Ukraine, Irina and Albina at the Via Crucis Friendship against war

Irina and Albina are friends: they share the hospital ward at the biomedical campus in Rome, at the Palliative Care Center. Together they live the fatigue of having to alleviate people’s sufferings, which often cannot be healed but only treated with love and attention to the end. And the two friends did it, always together, in these hard months of Covid. But then the war came: Irina is a Ukrainian nurse, Albina a Russian resident.
Irina recounts that moment: “When we met shortly after the war began, Albina came to the ward. I was on duty. Our gaze was enough: our eyes filled with tears and Albina began to apologize. She felt guilty and apologized. I reassured her that she had nothing to do with any of this. “
Carrying the cross together, in silence and prayer, on Good Friday at the Colosseum in the celebration presided over by the Pope, it was then a natural decision because, explain the two women, “this war has united us more”. Among other things, they were chosen precisely for the message of friendship witnessed in a report on Tg1 in the first days of the war. But after the controversy of these hours, with the Ukrainian embassy to the Holy See asking the Vatican to rethink the choice, things have changed because the two friends have been projected into a bigger situation than them, in geopolitical scenarios far from the simple life of two friends who share the fatigue of work, but also the coffee at the machine, the homesickness but also the light-heartedness of their young age. Now broken by the conflict.
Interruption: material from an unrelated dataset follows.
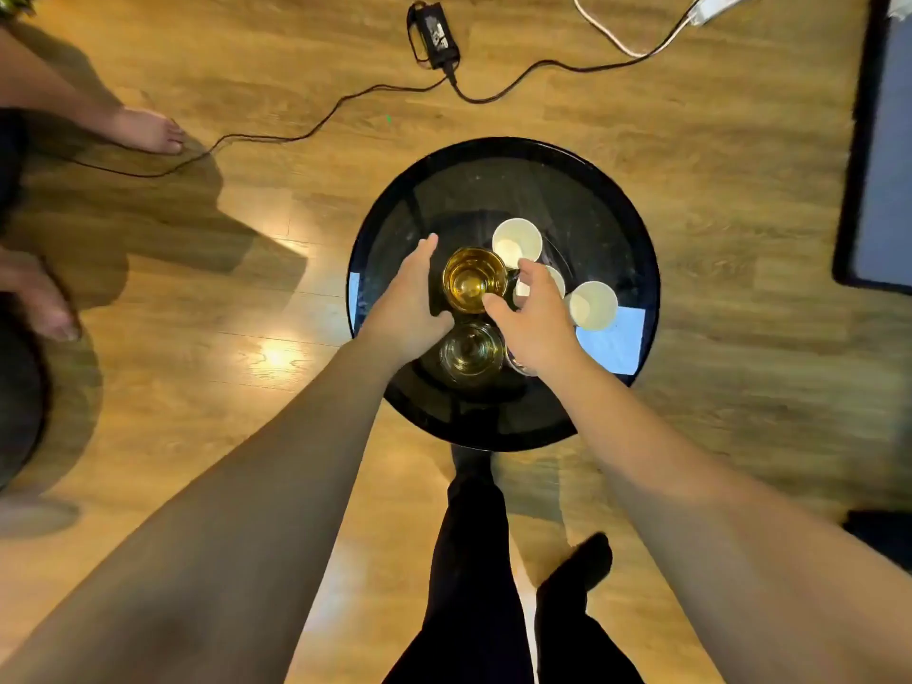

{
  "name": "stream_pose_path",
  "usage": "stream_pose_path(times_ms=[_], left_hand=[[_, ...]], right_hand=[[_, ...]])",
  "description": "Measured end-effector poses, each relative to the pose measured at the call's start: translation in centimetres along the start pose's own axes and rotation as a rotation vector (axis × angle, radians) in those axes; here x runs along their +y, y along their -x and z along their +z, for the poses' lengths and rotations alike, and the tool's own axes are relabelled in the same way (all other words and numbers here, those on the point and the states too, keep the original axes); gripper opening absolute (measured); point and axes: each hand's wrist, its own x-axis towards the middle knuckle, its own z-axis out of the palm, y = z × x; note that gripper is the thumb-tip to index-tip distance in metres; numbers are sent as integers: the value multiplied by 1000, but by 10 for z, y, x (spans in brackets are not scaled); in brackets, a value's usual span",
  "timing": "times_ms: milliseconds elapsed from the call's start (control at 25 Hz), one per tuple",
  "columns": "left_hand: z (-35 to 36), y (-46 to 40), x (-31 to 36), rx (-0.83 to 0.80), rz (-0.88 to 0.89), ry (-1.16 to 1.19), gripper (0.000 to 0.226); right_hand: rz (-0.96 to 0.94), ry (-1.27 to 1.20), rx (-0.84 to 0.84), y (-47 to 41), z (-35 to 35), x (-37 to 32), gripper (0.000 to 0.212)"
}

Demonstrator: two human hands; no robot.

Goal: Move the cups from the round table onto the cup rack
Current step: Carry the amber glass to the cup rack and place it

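A round black glass table (612, 199) carries the cups. An amber glass mug (473, 280) stands at its middle, with a clear glass (471, 355) just in front of it. Three white paper cups sit to the right: one at the back (517, 240), one on the right (593, 305), and one (556, 279) half hidden by my fingers. My left hand (410, 301) lies against the mug's left side with straight fingers. My right hand (532, 315) curls around the mug's handle side, its thumb at the rim. No cup rack is in view.
The floor is wood. A black power adapter (434, 34) and its cable (306, 135) lie beyond the table, with a white cable (617, 39) further right. Another person's bare feet (148, 130) stand at the left. A dark framed panel (873, 155) is at the right. My legs are below the table.
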Motion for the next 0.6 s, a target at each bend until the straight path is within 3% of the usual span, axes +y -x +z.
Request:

The two women will still be at the Colosseum, with the cross in hand. “Together we could do a lot. Humanity must unite together to try to find peace and a solution to everything that is happening,” Irina told the Vatican media.
The same choice, that of having a station of the Cross conducted by two friends, one Russian and one Ukrainian, was made by the Franciscans in their online celebration this afternoon.
Dina from Dnipro, a city close to the hottest area of ​​the conflict, and Julia from Moscow but today in Gdansk, Poland, where she found a job. Both are part of the Secular Franciscan Order, the lay arm of the Franciscan family. Together they prayed: “Lord, do not let hatred sow destruction, both in the homes of innocent people and in our souls; give the grace of reconciliation and forgiveness to the peoples of Ukraine and Russia”.